丞相出宫之后回了别院,花匠正忧心忡忡地把饭菜摆上桌,厨师把最后一批杨梅腌渍了,端上盘子来,上面浇着剁碎的梅子酱。
花匠布好了菜刚要出去,丞相叫住他,说:“最近帝都不太平,你等会儿收拾一下东西,回邯郸去避一避吧。”
“那老爷您怎么办?”花匠一惊,忙回身上前,手忍不住颤抖。
丞相拍拍他的手臂,微笑道:“你别担心,我会有什么事?这些帝王之争,你们不该卷进来的。死的人已经够多了,我救不了其他的百姓,我所能做的,也就是提前告知你们一声了。”
这几日发生的事情花匠都有所耳闻,盛世戛然而止,战事接踵而来。丞相府中愈发空荡,秋天正在院子中蔓延,而丞相要独自待在风暴的中心,等黑暗把他吞噬。
花匠咬着嘴唇,没有答应,也没有拒绝,他在堂上徘徊了两下,最后待不下去了,魂不守舍地开门要出去。
“两日后的亥时,有人要去劫狱。”丞相忽然大声说,花匠身形一震,站在了原地。
丞相攥紧了茶杯,眼尾泛红:“你带他一起走吧......不要回头。”
长久的沉默。
草草用过晚膳,丞相骑马去了将军府。将军府大门紧闭,他敲了门,稍等了一会儿,何老便一下子把门打开了。何老原本以为是将军回来了,兴奋至极,但看到丞相那张脸后,兴奋转为了吃惊。
“相爷,您怎么来了?”何老惶恐,忙退后一步,把丞相请进门。
何老见惯了丞相将军并肩出入的样子,今天丞相单独找来,他略有些慌张。给丞相上了些果子糕点之后,便惴惴不安地等着丞相发话。
丞相是来让何老回济南去的。
他对何老说了很多话,何老年纪大了,听不得伤心事,丞相就专挑好的讲。
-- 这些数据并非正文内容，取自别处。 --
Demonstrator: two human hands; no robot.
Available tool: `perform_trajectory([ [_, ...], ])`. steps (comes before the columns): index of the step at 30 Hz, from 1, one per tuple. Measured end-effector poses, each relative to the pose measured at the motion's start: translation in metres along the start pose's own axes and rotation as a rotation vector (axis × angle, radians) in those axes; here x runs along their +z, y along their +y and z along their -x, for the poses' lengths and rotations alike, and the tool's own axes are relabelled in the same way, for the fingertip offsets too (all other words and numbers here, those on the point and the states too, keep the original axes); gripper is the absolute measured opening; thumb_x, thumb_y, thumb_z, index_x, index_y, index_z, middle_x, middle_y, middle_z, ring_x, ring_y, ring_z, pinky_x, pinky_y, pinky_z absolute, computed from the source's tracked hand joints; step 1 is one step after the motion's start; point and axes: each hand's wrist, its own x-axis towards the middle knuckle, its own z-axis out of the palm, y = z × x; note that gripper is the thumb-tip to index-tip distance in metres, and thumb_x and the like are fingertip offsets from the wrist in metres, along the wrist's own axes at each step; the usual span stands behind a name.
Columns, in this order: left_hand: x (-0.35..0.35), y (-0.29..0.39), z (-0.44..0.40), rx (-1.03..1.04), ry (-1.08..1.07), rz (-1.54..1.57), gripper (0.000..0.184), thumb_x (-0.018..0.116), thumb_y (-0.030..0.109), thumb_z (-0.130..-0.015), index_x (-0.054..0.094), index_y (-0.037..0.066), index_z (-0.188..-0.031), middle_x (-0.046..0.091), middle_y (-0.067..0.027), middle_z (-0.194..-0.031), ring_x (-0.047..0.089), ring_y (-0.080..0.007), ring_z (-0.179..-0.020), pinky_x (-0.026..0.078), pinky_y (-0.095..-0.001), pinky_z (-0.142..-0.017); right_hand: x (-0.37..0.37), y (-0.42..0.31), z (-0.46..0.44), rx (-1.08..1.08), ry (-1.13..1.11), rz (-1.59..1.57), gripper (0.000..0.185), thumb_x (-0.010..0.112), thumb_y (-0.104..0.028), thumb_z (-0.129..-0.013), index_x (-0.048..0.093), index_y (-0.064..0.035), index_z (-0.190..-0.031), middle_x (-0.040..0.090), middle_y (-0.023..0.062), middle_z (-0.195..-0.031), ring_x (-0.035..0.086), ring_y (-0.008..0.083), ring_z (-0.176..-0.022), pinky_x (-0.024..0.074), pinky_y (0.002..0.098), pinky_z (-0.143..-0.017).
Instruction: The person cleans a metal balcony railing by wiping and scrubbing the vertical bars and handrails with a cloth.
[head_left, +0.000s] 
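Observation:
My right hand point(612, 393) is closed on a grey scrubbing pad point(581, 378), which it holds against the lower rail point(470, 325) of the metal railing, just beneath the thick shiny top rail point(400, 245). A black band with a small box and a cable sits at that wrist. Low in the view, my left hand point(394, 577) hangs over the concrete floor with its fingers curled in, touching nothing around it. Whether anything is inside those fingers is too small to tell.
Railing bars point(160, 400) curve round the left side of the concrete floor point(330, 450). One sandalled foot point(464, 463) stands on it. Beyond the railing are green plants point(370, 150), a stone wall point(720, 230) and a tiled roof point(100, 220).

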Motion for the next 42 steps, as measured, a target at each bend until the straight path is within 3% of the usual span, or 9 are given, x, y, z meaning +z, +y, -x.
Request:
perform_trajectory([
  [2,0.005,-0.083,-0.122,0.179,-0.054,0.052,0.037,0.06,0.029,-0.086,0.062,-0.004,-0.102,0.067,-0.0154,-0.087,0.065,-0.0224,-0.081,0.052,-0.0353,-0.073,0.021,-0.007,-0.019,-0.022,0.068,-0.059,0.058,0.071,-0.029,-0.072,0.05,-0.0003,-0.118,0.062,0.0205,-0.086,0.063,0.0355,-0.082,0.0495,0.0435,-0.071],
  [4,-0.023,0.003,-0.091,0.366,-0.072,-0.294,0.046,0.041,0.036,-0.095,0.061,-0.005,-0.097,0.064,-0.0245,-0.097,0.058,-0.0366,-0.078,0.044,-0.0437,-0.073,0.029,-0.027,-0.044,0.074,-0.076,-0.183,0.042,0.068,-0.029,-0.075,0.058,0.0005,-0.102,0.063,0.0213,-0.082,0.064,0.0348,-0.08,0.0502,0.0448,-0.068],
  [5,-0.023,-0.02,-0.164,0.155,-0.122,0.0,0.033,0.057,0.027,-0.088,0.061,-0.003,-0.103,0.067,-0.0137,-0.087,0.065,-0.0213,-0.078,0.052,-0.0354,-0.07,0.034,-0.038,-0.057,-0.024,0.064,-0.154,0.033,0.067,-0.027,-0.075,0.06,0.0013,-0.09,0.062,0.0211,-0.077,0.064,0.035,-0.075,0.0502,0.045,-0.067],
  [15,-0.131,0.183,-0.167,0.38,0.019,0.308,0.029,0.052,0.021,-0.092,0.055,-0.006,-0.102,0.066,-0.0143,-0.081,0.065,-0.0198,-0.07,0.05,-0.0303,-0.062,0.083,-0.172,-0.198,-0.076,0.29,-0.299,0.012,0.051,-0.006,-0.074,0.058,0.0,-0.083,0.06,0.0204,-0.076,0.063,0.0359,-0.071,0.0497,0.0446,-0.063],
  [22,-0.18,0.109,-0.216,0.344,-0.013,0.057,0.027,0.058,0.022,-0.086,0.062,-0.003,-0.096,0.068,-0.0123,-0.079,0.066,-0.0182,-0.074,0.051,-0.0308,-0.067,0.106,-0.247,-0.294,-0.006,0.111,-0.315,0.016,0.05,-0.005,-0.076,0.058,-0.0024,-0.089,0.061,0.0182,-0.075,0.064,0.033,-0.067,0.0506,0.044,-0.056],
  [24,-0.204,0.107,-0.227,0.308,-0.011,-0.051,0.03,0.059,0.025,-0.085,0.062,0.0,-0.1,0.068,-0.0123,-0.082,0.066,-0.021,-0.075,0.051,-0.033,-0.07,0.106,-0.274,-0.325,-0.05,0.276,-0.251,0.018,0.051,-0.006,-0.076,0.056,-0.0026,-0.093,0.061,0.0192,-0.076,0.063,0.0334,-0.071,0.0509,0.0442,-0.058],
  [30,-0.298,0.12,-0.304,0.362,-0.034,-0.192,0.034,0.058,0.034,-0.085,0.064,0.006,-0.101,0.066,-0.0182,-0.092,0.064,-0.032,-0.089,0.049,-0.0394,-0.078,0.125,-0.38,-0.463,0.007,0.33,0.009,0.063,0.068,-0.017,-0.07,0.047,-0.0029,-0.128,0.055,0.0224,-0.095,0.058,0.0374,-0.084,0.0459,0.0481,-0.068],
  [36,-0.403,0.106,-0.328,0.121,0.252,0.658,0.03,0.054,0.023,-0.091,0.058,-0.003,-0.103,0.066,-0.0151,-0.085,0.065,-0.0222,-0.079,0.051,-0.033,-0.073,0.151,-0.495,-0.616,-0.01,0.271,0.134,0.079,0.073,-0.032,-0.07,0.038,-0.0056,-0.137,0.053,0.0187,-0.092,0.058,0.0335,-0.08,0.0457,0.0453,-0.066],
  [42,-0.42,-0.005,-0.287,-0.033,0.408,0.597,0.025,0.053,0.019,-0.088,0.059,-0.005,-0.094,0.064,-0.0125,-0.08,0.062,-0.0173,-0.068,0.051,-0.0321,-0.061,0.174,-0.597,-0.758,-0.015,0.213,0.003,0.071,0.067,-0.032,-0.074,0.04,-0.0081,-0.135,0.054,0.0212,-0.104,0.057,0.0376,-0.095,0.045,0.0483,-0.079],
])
他轻描淡写地讲清了天下局势,这才没把何老吓晕过去。
只有说到北疆战事的时候,丞相神色略显黯淡。他对北疆没有说太多,只是叫何老别担心,将军神勇无敌,所向披靡。
丞相在将军府中转了转,看了看那些熟悉的花木,将军府的每一个角落,都残留着苍山籽的味道。丞相独自在将军的卧房里坐了一会儿,把头埋在将军睡过的缂丝枕头里,相思如荒草疯长。
《旧纪》载:......亥时,狱前忽现异族数十名,佩倒齿弯刀,皆文身刻背,剽悍异常,盖劫乌罕那提氏出狱矣。混战至子时,乌罕那提出逃,直奔北城。城中有人放‘五瓣星芒’,尔后角声四起,城外异族皆冲击城门,喊杀震天。帝亲临军阵,着紫英铠甲,自首出......
花匠纹了身,散开了头发,混在一干假扮的异族人中间,冲进了牢狱。他用石灰弄瞎了狱卒的眼睛,在地上倒满了焦油。死囚们被下了蛊,只管杀人,一时间牢狱中血浆满地。